Gebäude steht nicht leer
Die Übersiedlung erfolgte zwar betont rasch, aber nicht vollständig. Das Ziel, das JGH-Gebäude wirtschaftlich zu verwerten, scheint in die Ferne gerückt. Zumindest bis Ende Jänner bleiben Mitarbeiter der Wiener Jugendgerichtshilfe in der Rüdengasse. Ab Februar bekommt die Jugendgerichtshilfe dann ein Büro in einer Mietwohnung in der Wickenburggasse. Dass die beschränkten Platzverhältnisse ein Ausweichen auf Wohnungen in der Umgebung des Landesgerichts notwendig machen, war von Seiten des Justizministeriums noch im November heftig dementiert worden. Bis der Keller im Grauen Haus ausgebaut ist, bleibt auch das Aktenarchiv des JGH wo es ist. Und auch die "menschenrechtswidrigen Hafträume" in Erdberg - Böhmdorfer kritisierte damals nicht abgemauerte Toiletten und die Enge der Zellen - werden nicht lange leer stehen: Wie Böhmdorfer bestätigte, werden in Bälde erwachsene Häftlinge in Erdberg einziehen. Die Zellen würden aber nur einzeln belegt, außerdem werde es sich um "Strafgefangene im gelockerten Vollzug" handeln, wodurch die Unterbringung internationalen Standards entspräche.
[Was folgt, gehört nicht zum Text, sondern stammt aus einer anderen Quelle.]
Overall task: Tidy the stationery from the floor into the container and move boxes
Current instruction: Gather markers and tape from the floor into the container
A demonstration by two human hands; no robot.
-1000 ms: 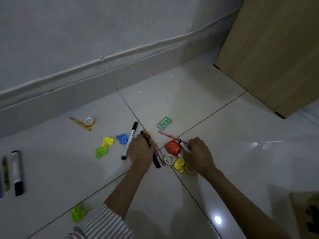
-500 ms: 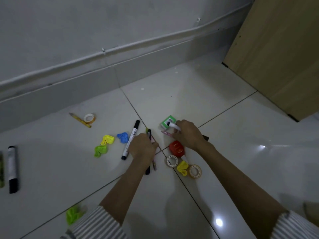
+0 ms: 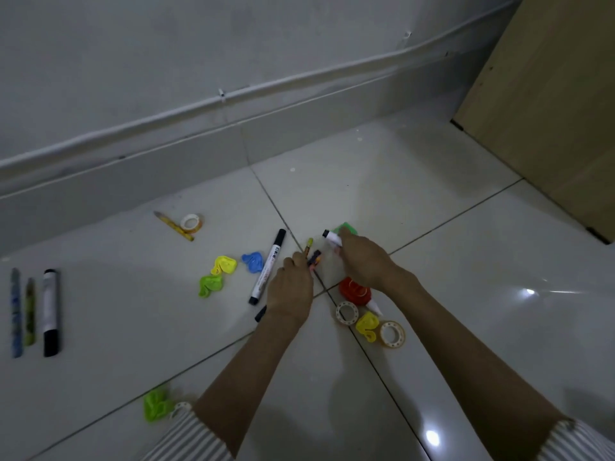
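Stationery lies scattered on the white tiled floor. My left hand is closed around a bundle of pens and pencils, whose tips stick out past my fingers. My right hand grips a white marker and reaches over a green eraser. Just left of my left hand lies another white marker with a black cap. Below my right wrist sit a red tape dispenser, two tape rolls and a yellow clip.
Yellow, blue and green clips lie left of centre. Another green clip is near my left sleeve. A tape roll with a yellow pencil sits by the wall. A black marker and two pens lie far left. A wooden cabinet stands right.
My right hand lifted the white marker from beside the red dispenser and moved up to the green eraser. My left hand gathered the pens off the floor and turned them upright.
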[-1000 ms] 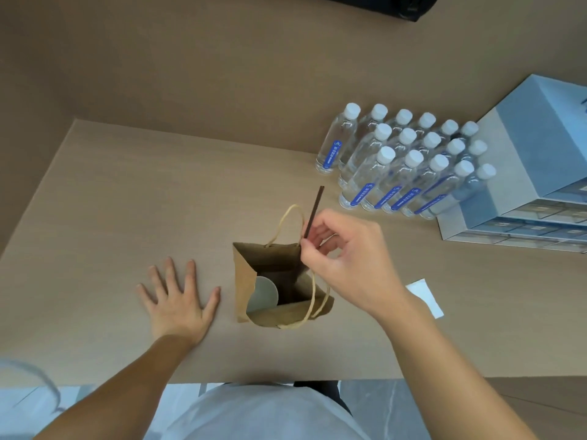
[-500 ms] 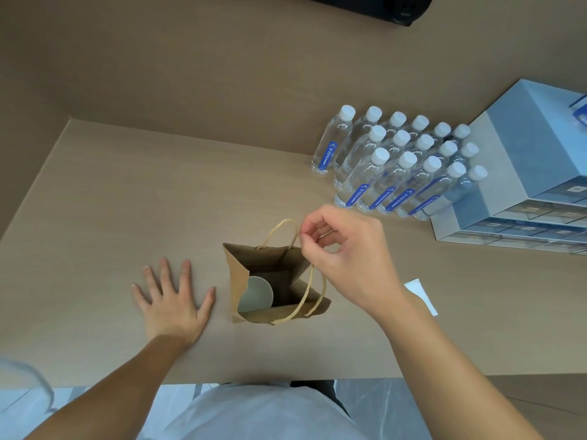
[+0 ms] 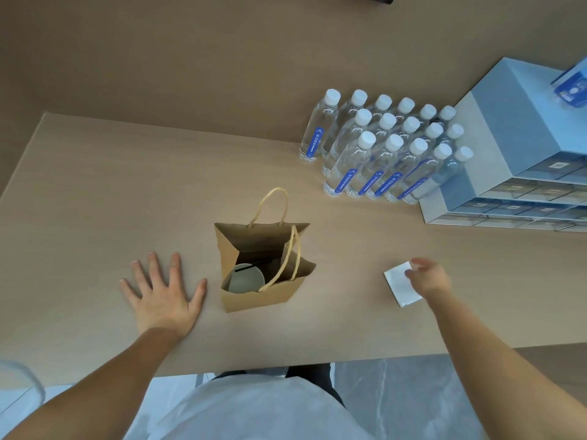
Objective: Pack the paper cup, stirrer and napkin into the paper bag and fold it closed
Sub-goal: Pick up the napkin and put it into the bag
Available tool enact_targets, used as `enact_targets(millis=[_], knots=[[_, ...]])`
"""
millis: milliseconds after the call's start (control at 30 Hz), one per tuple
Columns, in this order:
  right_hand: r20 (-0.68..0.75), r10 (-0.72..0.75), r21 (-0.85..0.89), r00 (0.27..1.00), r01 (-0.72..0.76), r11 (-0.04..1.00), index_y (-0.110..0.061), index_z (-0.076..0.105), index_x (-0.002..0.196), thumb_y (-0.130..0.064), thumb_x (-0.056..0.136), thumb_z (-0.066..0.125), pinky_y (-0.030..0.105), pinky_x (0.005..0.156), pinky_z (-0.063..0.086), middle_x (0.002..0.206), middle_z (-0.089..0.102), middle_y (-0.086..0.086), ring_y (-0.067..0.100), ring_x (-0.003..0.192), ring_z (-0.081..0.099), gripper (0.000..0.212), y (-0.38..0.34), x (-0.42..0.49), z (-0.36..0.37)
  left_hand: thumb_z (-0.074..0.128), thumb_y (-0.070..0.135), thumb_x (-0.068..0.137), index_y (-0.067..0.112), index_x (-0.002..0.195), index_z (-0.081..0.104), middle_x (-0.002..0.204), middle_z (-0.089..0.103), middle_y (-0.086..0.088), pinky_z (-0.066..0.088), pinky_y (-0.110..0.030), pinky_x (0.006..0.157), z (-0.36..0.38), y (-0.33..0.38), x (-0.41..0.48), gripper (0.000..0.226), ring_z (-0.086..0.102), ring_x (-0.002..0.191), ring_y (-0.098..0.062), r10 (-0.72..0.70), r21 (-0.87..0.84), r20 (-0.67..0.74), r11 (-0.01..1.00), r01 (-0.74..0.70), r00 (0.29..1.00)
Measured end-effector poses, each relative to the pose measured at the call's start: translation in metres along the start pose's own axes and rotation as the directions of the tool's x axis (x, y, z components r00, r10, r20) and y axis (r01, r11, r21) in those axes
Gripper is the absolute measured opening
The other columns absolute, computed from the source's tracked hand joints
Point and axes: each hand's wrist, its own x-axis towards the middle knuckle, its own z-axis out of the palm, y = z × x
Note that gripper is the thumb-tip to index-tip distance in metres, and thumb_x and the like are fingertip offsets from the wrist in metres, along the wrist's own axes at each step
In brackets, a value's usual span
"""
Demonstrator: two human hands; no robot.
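The right hand (image 3: 428, 276) hovers over the napkin (image 3: 401, 285) at three o'clock of the paper bag (image 3: 259, 296) — grip loose, empty. Left hand (image 3: 162, 296) lies flat, released. Stuffing could tip the unheld bag.

White top (image 3: 254, 411) — plain, bare forearms, no sleeves showing

Tan wall (image 3: 190, 58) behind a pale wooden table (image 3: 95, 192); grey marbled floor (image 3: 397, 398) shows past the table's near edge.
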Motion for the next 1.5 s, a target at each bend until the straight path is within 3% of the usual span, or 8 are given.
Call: enact_targets(millis=[367, 533, 800, 933, 1100, 1233, 1367, 1500], knots=[[-0.065, 0.059, -0.017, 0.996, -0.060, 0.998, -0.015, 0.070, 0.100, -0.011, 0.083, 0.072, 0.032, 0.074, 0.050, 0.123, 0.054, 0.015, 0.036, 0.104, 0.059, 0.018, 0.027, 0.007, 0.041, 0.020, 0.064, 0.078, 0.021, 0.151, 0.018, 0.161, 0.011, -0.021, 0.002, -0.065, 0.114, -0.004, 0.005, -0.003, 0.085, -0.001, 0.146, -0.045, -0.025, -0.019, -0.006, 1.000, 0.025, 1.000], [-0.066, 0.154, 0.042, 0.986, -0.152, 0.988, -0.010, 0.049, 0.127, -0.003, 0.084, 0.064, 0.040, 0.088, 0.050, 0.126, 0.057, 0.019, 0.038, 0.115, 0.055, 0.046, 0.019, 0.006, 0.048, 0.022, 0.062, 0.076, 0.022, 0.150, 0.020, 0.160, 0.014, -0.021, 0.005, -0.066, 0.113, 0.000, 0.002, -0.001, 0.084, 0.001, 0.146, -0.045, -0.026, -0.014, -0.011, 1.000, 0.026, 1.000], [0.153, 0.174, 0.343, 0.973, -0.218, 0.914, -0.009, 0.058, 0.081, -0.002, 0.077, 0.073, 0.035, 0.068, 0.043, 0.091, 0.060, 0.015, 0.029, 0.081, 0.054, 0.017, 0.007, -0.007, 0.035, 0.023, 0.065, 0.078, 0.022, 0.150, 0.020, 0.160, 0.015, -0.021, 0.005, -0.066, 0.113, 0.003, 0.000, 0.000, 0.083, 0.002, 0.146, -0.045, -0.020, -0.025, -0.010, 0.999, 0.020, 1.000], [0.338, 0.025, 0.565, 0.941, -0.225, 0.794, -0.004, 0.065, 0.095, -0.002, 0.081, 0.075, 0.040, 0.077, 0.053, 0.101, 0.067, 0.018, 0.030, 0.085, 0.064, 0.018, -0.015, -0.031, 0.020, 0.019, 0.068, 0.080, 0.023, 0.150, 0.020, 0.159, 0.016, -0.021, 0.006, -0.067, 0.112, 0.005, -0.001, 0.001, 0.083, 0.001, 0.146, -0.045, -0.014, -0.019, -0.021, 1.000, 0.014, 1.000], [0.486, -0.351, 0.815, 0.800, -0.270, 0.513, -0.001, 0.064, 0.117, 0.009, 0.089, 0.059, 0.036, 0.073, 0.063, 0.101, 0.075, 0.013, 0.022, 0.082, 0.075, 0.030, -0.083, -0.077, -0.017, 0.020, 0.070, 0.079, 0.023, 0.150, 0.022, 0.159, 0.017, -0.021, 0.004, -0.065, 0.113, 0.002, 0.002, -0.001, 0.085, 0.003, 0.146, -0.045, -0.023, -0.050, -0.027, 0.999, 0.021, 0.999], [0.056, -0.713, 0.872, 0.699, 0.314, 0.376, -0.016, 0.077, 0.101, 0.000, 0.087, 0.065, 0.032, 0.075, 0.059, 0.090, 0.078, -0.003, 0.014, 0.083, 0.072, 0.024, -0.153, -0.142, -0.052, 0.018, 0.071, 0.081, 0.023, 0.151, 0.021, 0.160, 0.015, -0.020, 0.003, -0.065, 0.113, -0.001, 0.002, -0.003, 0.085, 0.002, 0.146, -0.045, -0.018, -0.045, -0.019, 0.999, 0.017, 1.000], [-0.170, -0.962, 0.477, 0.213, 0.872, 0.109, -0.010, 0.075, 0.107, 0.008, 0.087, 0.059, 0.020, 0.082, 0.055, 0.104, 0.076, -0.008, 0.003, 0.096, 0.071, 0.031, -0.193, -0.204, -0.060, 0.014, 0.073, 0.082, 0.025, 0.152, 0.017, 0.162, 0.013, -0.018, 0.003, -0.064, 0.114, 0.000, 0.001, -0.002, 0.084, 0.000, 0.147, -0.044, -0.020, -0.038, -0.014, 0.999, 0.020, 1.000], [0.072, -0.997, 0.214, -0.011, 0.977, 0.005, -0.004, 0.076, 0.104, 0.020, 0.077, 0.052, 0.016, 0.085, 0.054, 0.106, 0.077, 0.007, 0.013, 0.098, 0.072, 0.043, -0.205, -0.223, -0.048, 0.015, 0.073, 0.084, 0.025, 0.151, 0.017, 0.161, 0.014, -0.019, 0.003, -0.065, 0.114, 0.004, -0.003, -0.001, 0.083, 0.002, 0.146, -0.045, -0.008, -0.042, -0.019, 0.999, 0.007, 1.000]])
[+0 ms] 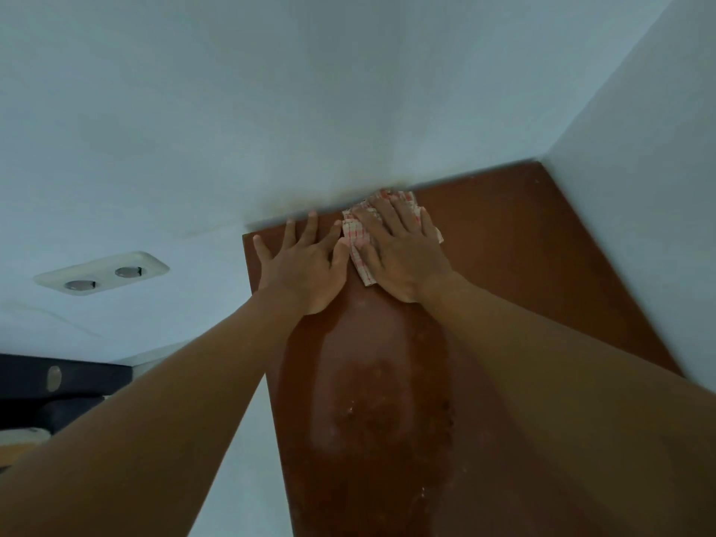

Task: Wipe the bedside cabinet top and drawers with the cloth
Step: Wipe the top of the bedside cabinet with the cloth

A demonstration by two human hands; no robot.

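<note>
The right hand (pixel 403 253) lies flat and spread on the cloth (pixel 358 242), pressing it onto the cabinet top (pixel 523 265) — not gripping it. The cloth sits directly under this hand, against the wall (pixel 310 110) at the far edge. The left hand (pixel 306 265) rests open and empty on the bare top, just beside the cloth on its left. The cabinet top's long axis runs from the wall back toward the body. Unwiped surface — dusty specks visible — lies nearer than both hands, so the likely stroke is a pull toward the body, led by the right hand.
</note>
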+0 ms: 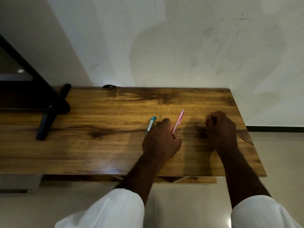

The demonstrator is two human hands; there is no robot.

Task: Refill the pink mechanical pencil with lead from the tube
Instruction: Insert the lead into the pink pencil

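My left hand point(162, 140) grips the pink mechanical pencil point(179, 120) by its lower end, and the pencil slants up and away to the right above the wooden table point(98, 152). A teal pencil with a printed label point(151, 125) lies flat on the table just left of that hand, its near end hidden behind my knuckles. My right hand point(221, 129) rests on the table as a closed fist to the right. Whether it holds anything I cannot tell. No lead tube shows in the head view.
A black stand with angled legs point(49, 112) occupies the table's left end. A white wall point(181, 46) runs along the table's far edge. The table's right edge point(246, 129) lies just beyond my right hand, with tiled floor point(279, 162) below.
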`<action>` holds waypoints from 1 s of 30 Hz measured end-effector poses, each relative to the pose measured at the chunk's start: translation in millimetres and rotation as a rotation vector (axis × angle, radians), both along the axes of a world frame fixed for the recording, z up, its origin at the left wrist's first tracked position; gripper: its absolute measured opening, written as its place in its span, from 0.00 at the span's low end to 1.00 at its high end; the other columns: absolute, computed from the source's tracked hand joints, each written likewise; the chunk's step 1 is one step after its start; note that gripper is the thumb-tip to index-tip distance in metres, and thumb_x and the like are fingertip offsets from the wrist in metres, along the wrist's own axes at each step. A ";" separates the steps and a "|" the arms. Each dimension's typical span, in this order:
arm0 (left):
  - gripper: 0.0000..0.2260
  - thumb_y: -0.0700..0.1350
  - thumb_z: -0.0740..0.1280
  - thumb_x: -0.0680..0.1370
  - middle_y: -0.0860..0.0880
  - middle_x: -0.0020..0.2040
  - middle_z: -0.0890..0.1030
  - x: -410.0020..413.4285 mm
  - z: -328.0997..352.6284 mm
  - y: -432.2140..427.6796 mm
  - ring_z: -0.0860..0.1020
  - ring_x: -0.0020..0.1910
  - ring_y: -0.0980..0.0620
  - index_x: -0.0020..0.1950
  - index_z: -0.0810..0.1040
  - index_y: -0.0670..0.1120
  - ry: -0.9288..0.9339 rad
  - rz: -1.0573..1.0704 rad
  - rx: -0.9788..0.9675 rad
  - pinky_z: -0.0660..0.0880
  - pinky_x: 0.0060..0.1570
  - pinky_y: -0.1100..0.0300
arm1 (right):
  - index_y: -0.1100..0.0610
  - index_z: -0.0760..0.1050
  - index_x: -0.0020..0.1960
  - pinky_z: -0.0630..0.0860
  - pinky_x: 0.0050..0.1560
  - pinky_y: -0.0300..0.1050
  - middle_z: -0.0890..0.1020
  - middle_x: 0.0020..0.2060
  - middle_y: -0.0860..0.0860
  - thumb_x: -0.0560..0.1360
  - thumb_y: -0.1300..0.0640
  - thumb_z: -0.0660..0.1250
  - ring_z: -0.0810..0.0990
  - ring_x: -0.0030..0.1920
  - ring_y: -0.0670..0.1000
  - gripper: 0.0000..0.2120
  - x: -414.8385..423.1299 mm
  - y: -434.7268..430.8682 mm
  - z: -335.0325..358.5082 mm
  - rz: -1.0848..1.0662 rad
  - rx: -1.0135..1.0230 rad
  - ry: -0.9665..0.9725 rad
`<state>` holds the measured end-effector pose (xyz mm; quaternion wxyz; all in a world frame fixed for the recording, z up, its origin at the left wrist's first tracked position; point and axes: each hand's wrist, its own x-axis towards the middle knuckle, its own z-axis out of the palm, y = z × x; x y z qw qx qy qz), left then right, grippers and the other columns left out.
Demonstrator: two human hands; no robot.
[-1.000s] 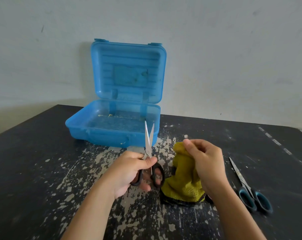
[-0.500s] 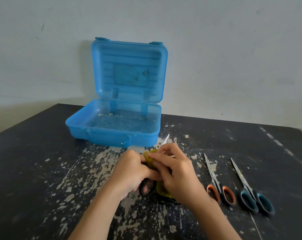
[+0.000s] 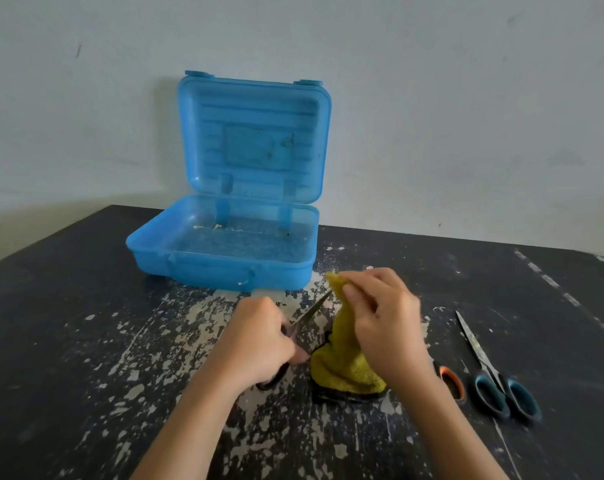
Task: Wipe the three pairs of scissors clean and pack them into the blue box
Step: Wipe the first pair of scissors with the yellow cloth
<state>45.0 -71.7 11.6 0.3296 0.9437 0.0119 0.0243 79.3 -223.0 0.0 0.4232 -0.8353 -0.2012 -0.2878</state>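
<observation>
Drawn apart from the tight clasp of half a second ago, with the right hand (image 3: 383, 320) now out past the blade tip of the black-handled scissors (image 3: 311, 310), dragging the yellow cloth (image 3: 345, 358) along the steel and up off it. Reads as one full wiping stroke on the first pair, handle to point; probably a pass or two short of clean, and nothing packed yet. On the right, pinching the cloth's top fold between thumb and curled fingers, with the rest hanging down to a heap on the black table (image 3: 68, 323). On the left hand (image 3: 259, 337), wrapped closed round the black loops, low over the table, aiming the blades up and right toward the cloth, with the blades themselves together as far as visible. To the right, not yet handled by the look of it, the orange-handled scissors (image 3: 447, 370) mostly hidden behind the right wrist, and the blue-handled scissors (image 3: 482, 358) flat just beside them. Just behind the hands, the blue box (image 3: 221, 271), lid up, holding only crumbs.
</observation>
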 end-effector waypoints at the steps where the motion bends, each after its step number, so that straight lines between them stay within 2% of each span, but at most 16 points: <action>1: 0.07 0.45 0.76 0.69 0.54 0.24 0.74 -0.6 -0.5 -0.8 0.71 0.23 0.58 0.41 0.82 0.43 -0.022 0.010 0.031 0.67 0.25 0.67 | 0.56 0.81 0.52 0.71 0.41 0.28 0.76 0.43 0.49 0.74 0.65 0.65 0.73 0.40 0.42 0.10 -6.8 5.7 -0.3 0.097 -0.066 0.009; 4: 0.03 0.41 0.70 0.71 0.51 0.30 0.75 -2.9 -1.1 -4.0 0.73 0.27 0.55 0.39 0.81 0.42 -0.083 -0.023 0.148 0.66 0.26 0.65 | 0.58 0.81 0.49 0.70 0.42 0.33 0.73 0.43 0.54 0.72 0.65 0.63 0.73 0.41 0.50 0.10 -15.1 21.9 -14.9 0.216 -0.281 -0.018; 6: 0.06 0.39 0.68 0.72 0.50 0.29 0.73 -3.3 -2.2 -5.7 0.71 0.27 0.54 0.35 0.78 0.41 -0.115 -0.019 0.195 0.65 0.25 0.63 | 0.60 0.80 0.48 0.72 0.42 0.40 0.72 0.42 0.55 0.69 0.68 0.62 0.72 0.42 0.54 0.12 -11.3 25.7 -21.5 0.173 -0.350 -0.029; 8: 0.10 0.37 0.66 0.72 0.50 0.28 0.70 -3.1 -3.6 -6.3 0.68 0.26 0.55 0.31 0.73 0.43 -0.143 -0.006 0.223 0.62 0.24 0.65 | 0.61 0.79 0.45 0.75 0.37 0.45 0.72 0.41 0.56 0.64 0.72 0.63 0.71 0.43 0.56 0.13 -6.6 25.9 -22.5 0.096 -0.365 -0.054; 11: 0.07 0.37 0.67 0.73 0.48 0.30 0.73 -0.4 -8.8 -5.8 0.69 0.27 0.53 0.34 0.76 0.40 -0.165 -0.010 0.264 0.70 0.27 0.58 | 0.63 0.80 0.45 0.73 0.41 0.45 0.73 0.43 0.57 0.63 0.76 0.66 0.67 0.44 0.53 0.14 5.9 18.7 -21.3 -0.051 -0.356 -0.044; 12: 0.07 0.38 0.68 0.72 0.47 0.31 0.73 0.8 -11.1 -5.4 0.68 0.28 0.52 0.34 0.77 0.39 -0.162 -0.019 0.276 0.71 0.28 0.56 | 0.63 0.80 0.49 0.71 0.45 0.46 0.72 0.44 0.56 0.66 0.75 0.64 0.65 0.46 0.52 0.15 11.1 13.6 -19.7 -0.101 -0.353 -0.003; 14: 0.09 0.39 0.70 0.71 0.47 0.30 0.70 2.2 -15.1 -6.2 0.65 0.27 0.52 0.32 0.74 0.41 -0.128 -0.055 0.253 0.65 0.27 0.57 | 0.63 0.78 0.55 0.64 0.48 0.42 0.68 0.47 0.53 0.72 0.73 0.58 0.62 0.49 0.50 0.16 21.4 -0.8 -20.4 -0.158 -0.346 0.109; 15: 0.12 0.40 0.71 0.71 0.48 0.28 0.69 2.8 -15.9 -5.8 0.64 0.26 0.52 0.31 0.72 0.42 -0.097 -0.075 0.207 0.63 0.27 0.58 | 0.62 0.77 0.56 0.62 0.48 0.39 0.67 0.46 0.52 0.74 0.72 0.57 0.64 0.50 0.51 0.15 25.4 -8.0 -21.3 -0.176 -0.318 0.158; 17: 0.15 0.42 0.73 0.71 0.50 0.23 0.70 2.5 -13.6 -3.7 0.66 0.21 0.52 0.28 0.72 0.41 -0.015 -0.082 -0.013 0.66 0.26 0.61 | 0.62 0.78 0.56 0.61 0.47 0.36 0.69 0.47 0.51 0.77 0.67 0.58 0.69 0.52 0.54 0.12 26.4 -14.3 -18.0 -0.232 -0.170 0.185; 19: 0.14 0.42 0.75 0.69 0.46 0.21 0.74 4.1 -9.4 0.8 0.69 0.18 0.51 0.31 0.76 0.35 0.022 -0.035 -0.258 0.68 0.24 0.64 | 0.61 0.78 0.56 0.63 0.43 0.28 0.73 0.47 0.52 0.76 0.66 0.61 0.74 0.49 0.52 0.11 18.0 -11.1 -10.7 -0.221 -0.001 0.076; 22: 0.14 0.39 0.76 0.67 0.39 0.25 0.77 4.4 -6.3 4.9 0.69 0.18 0.48 0.40 0.79 0.29 0.025 0.042 -0.518 0.63 0.19 0.65 | 0.60 0.79 0.54 0.68 0.45 0.23 0.75 0.44 0.51 0.72 0.68 0.66 0.73 0.43 0.42 0.12 -1.7 5.7 -7.9 0.056 -0.013 -0.067; 24: 0.13 0.38 0.75 0.67 0.40 0.25 0.76 2.9 -5.1 4.8 0.68 0.19 0.47 0.40 0.78 0.28 0.035 0.019 -0.581 0.59 0.17 0.65 | 0.60 0.80 0.54 0.69 0.46 0.24 0.75 0.43 0.54 0.71 0.67 0.64 0.74 0.42 0.45 0.13 -7.4 15.3 -15.8 0.170 -0.113 -0.123; 27: 0.12 0.38 0.76 0.66 0.41 0.23 0.75 -0.5 -3.1 2.7 0.68 0.18 0.47 0.38 0.77 0.31 0.062 -0.027 -0.580 0.57 0.17 0.66 | 0.62 0.80 0.52 0.69 0.46 0.27 0.74 0.42 0.58 0.73 0.62 0.60 0.73 0.43 0.51 0.13 2.2 12.1 -20.9 0.082 -0.113 -0.144; 28: 0.10 0.38 0.76 0.66 0.41 0.22 0.75 -0.8 -2.8 2.0 0.69 0.18 0.48 0.42 0.78 0.36 0.080 -0.038 -0.596 0.57 0.17 0.66 | 0.62 0.80 0.52 0.69 0.45 0.29 0.74 0.42 0.57 0.74 0.60 0.59 0.73 0.43 0.52 0.14 6.0 8.8 -20.9 0.031 -0.090 -0.145; 29: 0.15 0.38 0.76 0.67 0.41 0.23 0.75 -0.1 -4.3 1.5 0.69 0.18 0.49 0.50 0.78 0.40 0.107 -0.050 -0.618 0.57 0.17 0.66 | 0.62 0.80 0.53 0.68 0.44 0.30 0.73 0.42 0.56 0.74 0.60 0.59 0.74 0.44 0.54 0.14 10.4 5.7 -21.0 -0.025 -0.074 -0.142; 30: 0.22 0.38 0.76 0.67 0.41 0.23 0.75 0.2 -6.8 0.3 0.70 0.18 0.50 0.59 0.76 0.38 0.144 -0.063 -0.644 0.57 0.17 0.66 | 0.62 0.79 0.54 0.66 0.44 0.29 0.72 0.42 0.54 0.75 0.62 0.60 0.74 0.45 0.55 0.12 14.2 3.4 -21.4 -0.079 -0.060 -0.116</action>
Fenz abschließend: "Wissen Sie, es ist absurd, ich lobe bei Vorträgen im Ausland seit Jahren das Modell der modernen Jugendgerichtsbarkeit in Österreich - und jetzt muss ich mitteilen, dass man dieses Modell bei uns gerade zerstört."
Info-Box:
Jugendgerichtsbarkeit
Sonderbestimmungen für junge Straftäter enthält das Jugendgerichtsgesetz. Über Jugendliche (14 bis unter 18 Jahre) und junge Erwachsene (18 bis unter 21 Jahre) richten in Österreich rund 100 speziell ausgebildete Jugendrichter. In Wien wurde ein spezieller Jugendgerichtshof eingerichtet.
Verurteilungen
Die Jugendkriminalität ist im europäischen Vergleich niedrig. Laut Sicherheitsbericht 2001 gab es in diesem Jahr 21.873 tatverdächtige Jugendliche und 25.387 verdächtige Junge Erwachsene. Insgesamt wurden im Jahr 2001 3.793 Jugendliche verurteilt.
Jugendliche in Haft
Unter 8.531 Untersuchungs-Häftlingen befanden sich im Jahr 2001 675 Jugendliche: 631 Burschen und 44 Mädchen. 1.047 Haftinsassen waren Junge Erwachsene (85 Frauen). In Strafhaft wurden im Jahr 2001 4.318 Personen genommen - darunter 228 Jugendliche.
Das Graue Haus
Das sogenannte Graue Haus, das nach einer Generalrenovierung eigentlich gar nicht mehr grau ist, beherbergt das Landesgericht für Strafsachen Wien, die Staatsanwaltschaft Wien sowie die Justizanstalt Josefstadt. Seit 1. Jänner 2003 sind in dem Gebäudekomplex (Nutzfläche 85.800m²) zwischen Landesgerichts-, Alser- und Wickenburggasse auch der Jugendgerichtshof Wien, die Jugendstaatsanwaltschaft und die Wiener Jugendgerichtshilfe untergebracht.